PDA

View Full Version : Bell Curve Approximations: Because 10,000d2 is too hard to roll



Yitzi
2012-06-18, 04:23 PM
I originally devised this for my upcoming system rework, but it's a potentially useful idea anyway, so I figured I'd post it separately so everyone can use it.

The basic idea is as follows: Say you've decided (as part of your worldbuilding) that an arbitrary person has a 1 in 100 chance of being more adept at combat than a 1st level commoner, a person who is adept at combat has a 1 in 100 chance of having PC levels, and someone with PC levels has a 1 in 2 chance of being an adventurer. Now you want to know the total number of adventurers in your world of a billion people.

The simplest approach is just to take the average: 10 million are adept in combat, 100,000 have PC levels, so 50,000 are adventurers. But that gives numbers that are too round, and you might want to give your world a more organic feel.

On the flip side, rolling a d100 for each of the billion people, then a d100 for each time it came up 100, then a d2 for each time it came up 100 would work, but that's the sort of thing that will take even a computer a long time.

In the middle is this method. It's based on the idea that if you roll any die enough times and add it, it will approximate a bell curve, and a bell curve is determined only by its mean (average) and variance (the square of the standard deviation). Thus, you can calculate the mean and variance, and roll a smaller number of dice with the same mean and variance (or at least the same mean and a very close variance), and your results will be extremely close for a relatively small number of die rolls.

Fortunately, the mean and variance of a die roll are easy to calculate. A normal 1dX has mean of (X+1)/2, and variance of (X2-1)/12. For multiple die rolls, you add the mean and variance, so for instance a roll of 3d6 has a mean of (7/2)X3=10.5 and variance of (35/12)X3=8.75. A constant addend has 0 variance, so the best approach is usually to set the variance where you want it, then add a constant to adjust the mean.

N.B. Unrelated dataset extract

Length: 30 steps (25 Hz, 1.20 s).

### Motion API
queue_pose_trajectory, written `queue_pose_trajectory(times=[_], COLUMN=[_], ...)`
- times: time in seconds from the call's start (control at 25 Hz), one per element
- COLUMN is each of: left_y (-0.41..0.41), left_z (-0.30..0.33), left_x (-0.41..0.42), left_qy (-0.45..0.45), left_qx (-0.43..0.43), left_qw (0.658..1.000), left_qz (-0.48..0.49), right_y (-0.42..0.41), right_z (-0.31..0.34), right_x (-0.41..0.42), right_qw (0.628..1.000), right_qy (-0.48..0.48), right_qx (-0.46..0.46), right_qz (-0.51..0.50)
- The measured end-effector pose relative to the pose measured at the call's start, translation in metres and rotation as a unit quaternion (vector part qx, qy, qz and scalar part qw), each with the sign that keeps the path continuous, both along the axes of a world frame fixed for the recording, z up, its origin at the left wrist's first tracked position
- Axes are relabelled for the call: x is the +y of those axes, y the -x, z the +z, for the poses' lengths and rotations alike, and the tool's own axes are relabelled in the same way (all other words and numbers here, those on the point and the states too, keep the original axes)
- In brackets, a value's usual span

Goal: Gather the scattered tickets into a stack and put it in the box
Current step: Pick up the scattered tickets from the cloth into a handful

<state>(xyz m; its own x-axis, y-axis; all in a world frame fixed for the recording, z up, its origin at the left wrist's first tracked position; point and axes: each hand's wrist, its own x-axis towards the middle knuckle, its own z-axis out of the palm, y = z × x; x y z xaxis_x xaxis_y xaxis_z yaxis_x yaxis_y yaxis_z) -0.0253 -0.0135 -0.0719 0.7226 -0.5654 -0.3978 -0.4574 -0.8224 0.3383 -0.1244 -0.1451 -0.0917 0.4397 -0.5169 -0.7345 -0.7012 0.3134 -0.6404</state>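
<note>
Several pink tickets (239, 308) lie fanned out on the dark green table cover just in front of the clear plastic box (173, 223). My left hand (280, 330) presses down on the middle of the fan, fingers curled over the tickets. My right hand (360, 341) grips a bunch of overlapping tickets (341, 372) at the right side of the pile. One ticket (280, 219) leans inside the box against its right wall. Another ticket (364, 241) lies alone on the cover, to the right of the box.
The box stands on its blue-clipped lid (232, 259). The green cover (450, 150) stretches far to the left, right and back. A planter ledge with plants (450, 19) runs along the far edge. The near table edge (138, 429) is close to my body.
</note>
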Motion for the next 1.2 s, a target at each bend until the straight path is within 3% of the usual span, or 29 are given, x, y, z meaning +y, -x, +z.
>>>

For a "1 in X" chance roll (e.g. 1 in 100 means there's a 1% chance of getting 1 and 99% chance of getting 0), the mean is 1/X, and the variance is (X-1)/X2.

In order to approximate the bell curve, you should use at least 3 of each dX that you'll be using (you can use more than one size, and if you have a few rolls left over you can do those exactly), and use it only to approximate sets of "1 in X" chance rolls where the number of rolls is at least close to X^2 (so the average value is not much smaller than the "die size"). For cases where the average value is much smaller than the "die size", but still too large to roll normally, I plan to later post another approach (approximation via Poisson distributions); in fact, the Poisson distribution approach, though somewhat harder to do with normal D&D gaming tools, is considered to be better when the number of dice is less than roughly one-eighth the cube of the "die size".

Of course, this is a lot more useful if you don't have to actually calculate which dice to use, so here are some things to use, at least for "1 in 2" (up to a million rolls) and "1 in 100" (up to a billion rolls):

For "1 in 2":
For 1 roll, just use 1d2-1 (of course).
For 5 rolls, use 1d4
For 21 rolls, use 1d8+6
For 33 rolls, use 1d10+11
For 133 rolls, use 1d20+56
For 833 rolls, use 1d50+391, if you'd rather roll a d50 than several d20s.
For 3,333 rolls, use 1d100+1,616
For 13,333 rolls, use 1d200+6,566
For 83,333 rolls, use 1d500+39,166
For 333,333 rolls, use 1d1000+161,666

For "1 in 100" (the following are approximate in the variance):

For low numbers, this method is very much not advisable.
For 1,300 rolls, use 2d4+2d8-1.
For 3,350 rolls, use 1d20+23
For 21,050 rolls, use 1d50+185
For 84,150 rolls, use 1d100+791
For 673,400 rolls, use 2d200+6,673
For 2,104,350 rolls, use 1d500+20,793
For 16,835,000 rolls, use 2d1000+15,834 (this is exact in the variance.)